A Fortune to India

Written by Tony Foot
Review by Lynn Guest

Sergeant-Major Jack Finch returns home from the Crimea to deliver the effects of Captain James Fortune to his grieving fiancée, Lady Eleanor. James, son of the “Big House” and Jack, a poor boy from the village, were childhood friends who joined the Rifle Brigade together. Invited to the “Big House,” Jack is given news that will change his world completely. When he and Lady Eleanor fall in love, he longs to stay and embark on this new life, but he must rejoin the Brigade to put down the 1857 Sepoy Mutiny. In India, disguised as a native, he infiltrates forts and palaces, doing vital intelligence work.

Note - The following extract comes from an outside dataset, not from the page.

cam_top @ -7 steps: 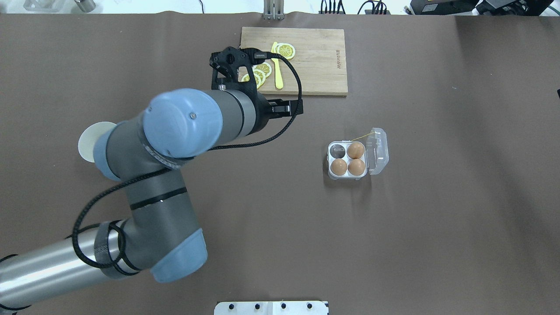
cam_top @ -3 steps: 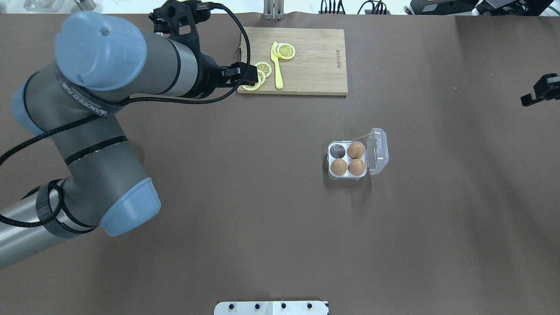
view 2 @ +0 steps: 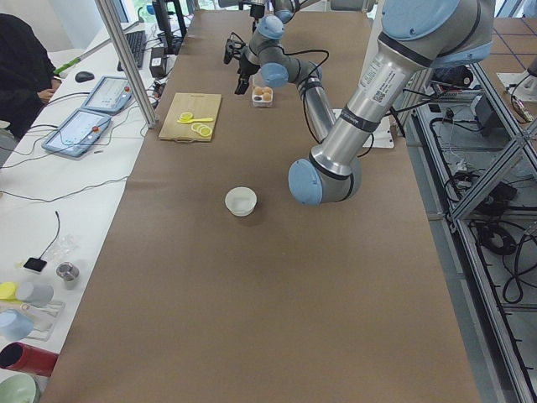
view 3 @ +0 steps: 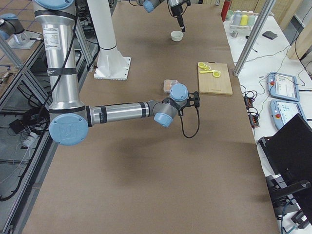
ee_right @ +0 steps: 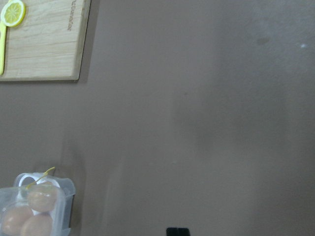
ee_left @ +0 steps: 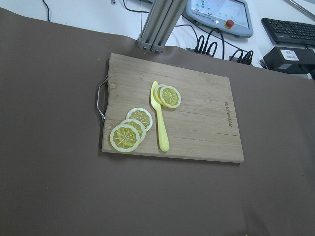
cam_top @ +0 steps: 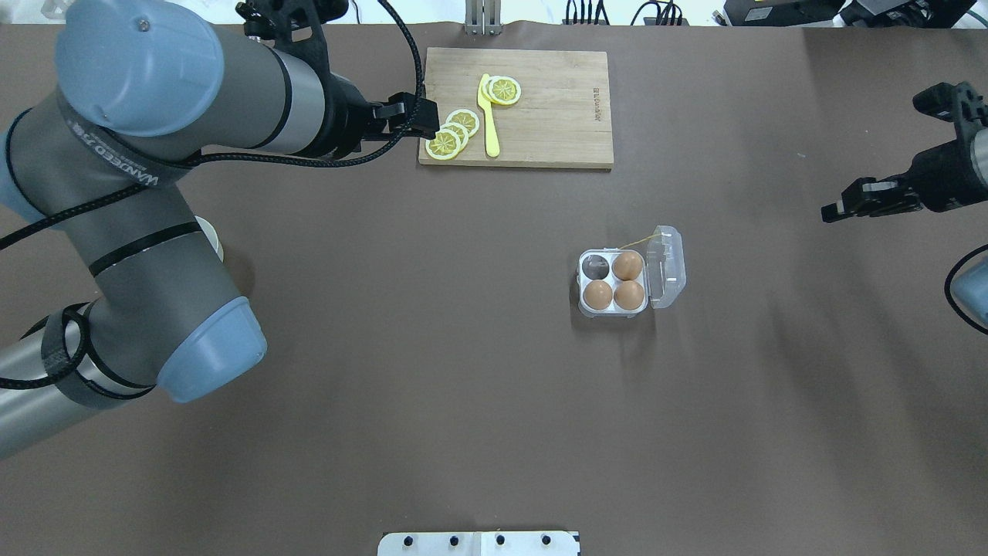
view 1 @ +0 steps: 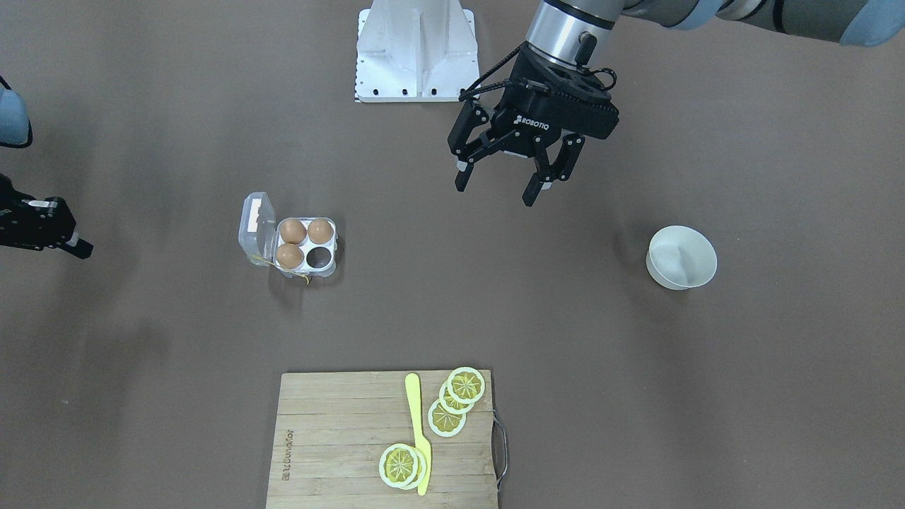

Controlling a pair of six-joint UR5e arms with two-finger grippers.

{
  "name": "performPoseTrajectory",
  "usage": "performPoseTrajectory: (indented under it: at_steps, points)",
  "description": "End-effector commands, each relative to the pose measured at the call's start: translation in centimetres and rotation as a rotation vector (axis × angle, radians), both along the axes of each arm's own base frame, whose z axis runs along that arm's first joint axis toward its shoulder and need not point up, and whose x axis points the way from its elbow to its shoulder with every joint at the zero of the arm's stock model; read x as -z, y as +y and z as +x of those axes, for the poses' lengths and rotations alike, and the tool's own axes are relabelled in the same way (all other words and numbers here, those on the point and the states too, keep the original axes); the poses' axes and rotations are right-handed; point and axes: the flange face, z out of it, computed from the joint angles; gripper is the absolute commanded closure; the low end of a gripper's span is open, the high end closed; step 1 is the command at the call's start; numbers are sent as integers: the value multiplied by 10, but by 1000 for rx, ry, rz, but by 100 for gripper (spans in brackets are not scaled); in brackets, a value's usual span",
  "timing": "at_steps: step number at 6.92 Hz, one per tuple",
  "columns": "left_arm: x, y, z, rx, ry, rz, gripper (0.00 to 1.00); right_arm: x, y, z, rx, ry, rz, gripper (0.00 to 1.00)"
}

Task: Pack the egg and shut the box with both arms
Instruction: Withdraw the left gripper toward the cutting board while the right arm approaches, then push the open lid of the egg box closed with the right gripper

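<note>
Carton of clear plastic [view 1: 319, 257] lay open, three tan-brown eggs [view 1: 292, 231] inside.
My black left gripper [view 1: 495, 192] hung spread, empty; my right gripper [cam_top: 849, 202]: couldn't tell.

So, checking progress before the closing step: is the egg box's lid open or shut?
Open. On the box, the clear lid is swung back to one side, leaving three eggs and one empty cell uncovered.

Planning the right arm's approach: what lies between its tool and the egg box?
Nothing: in the overhead view, the stretch of table between the right tool and the box is bare.
</note>
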Motion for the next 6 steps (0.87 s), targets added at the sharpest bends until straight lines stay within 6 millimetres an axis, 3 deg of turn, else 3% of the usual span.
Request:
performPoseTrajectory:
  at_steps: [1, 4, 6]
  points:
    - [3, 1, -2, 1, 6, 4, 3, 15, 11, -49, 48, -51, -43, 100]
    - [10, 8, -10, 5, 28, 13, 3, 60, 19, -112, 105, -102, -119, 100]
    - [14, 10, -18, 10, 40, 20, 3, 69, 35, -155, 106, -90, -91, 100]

In this, Foot’s second Finch novel, he skilfully employs the rigours of Indian heat and landscape combined with an elusive, unpredictable enemy to illustrate the perils, but also the monotony, of a Rifleman’s life. Battles, however, are described second-hand. The falls of Lucknow and Cawnpore, famous events, take place off stage. Even Jack’s exploits often end in an anticlimax: he is miraculously rescued, or the danger seems minimal. Jack is a well-drawn character, but sadly this reader was rarely engaged in the routine plot.

Foot has two problems: Bernard Cornwell, a master storyteller, and Richard Sharpe, a charismatic Rifleman. Unfair it may be, but poor Jack Finch faces very powerful competition.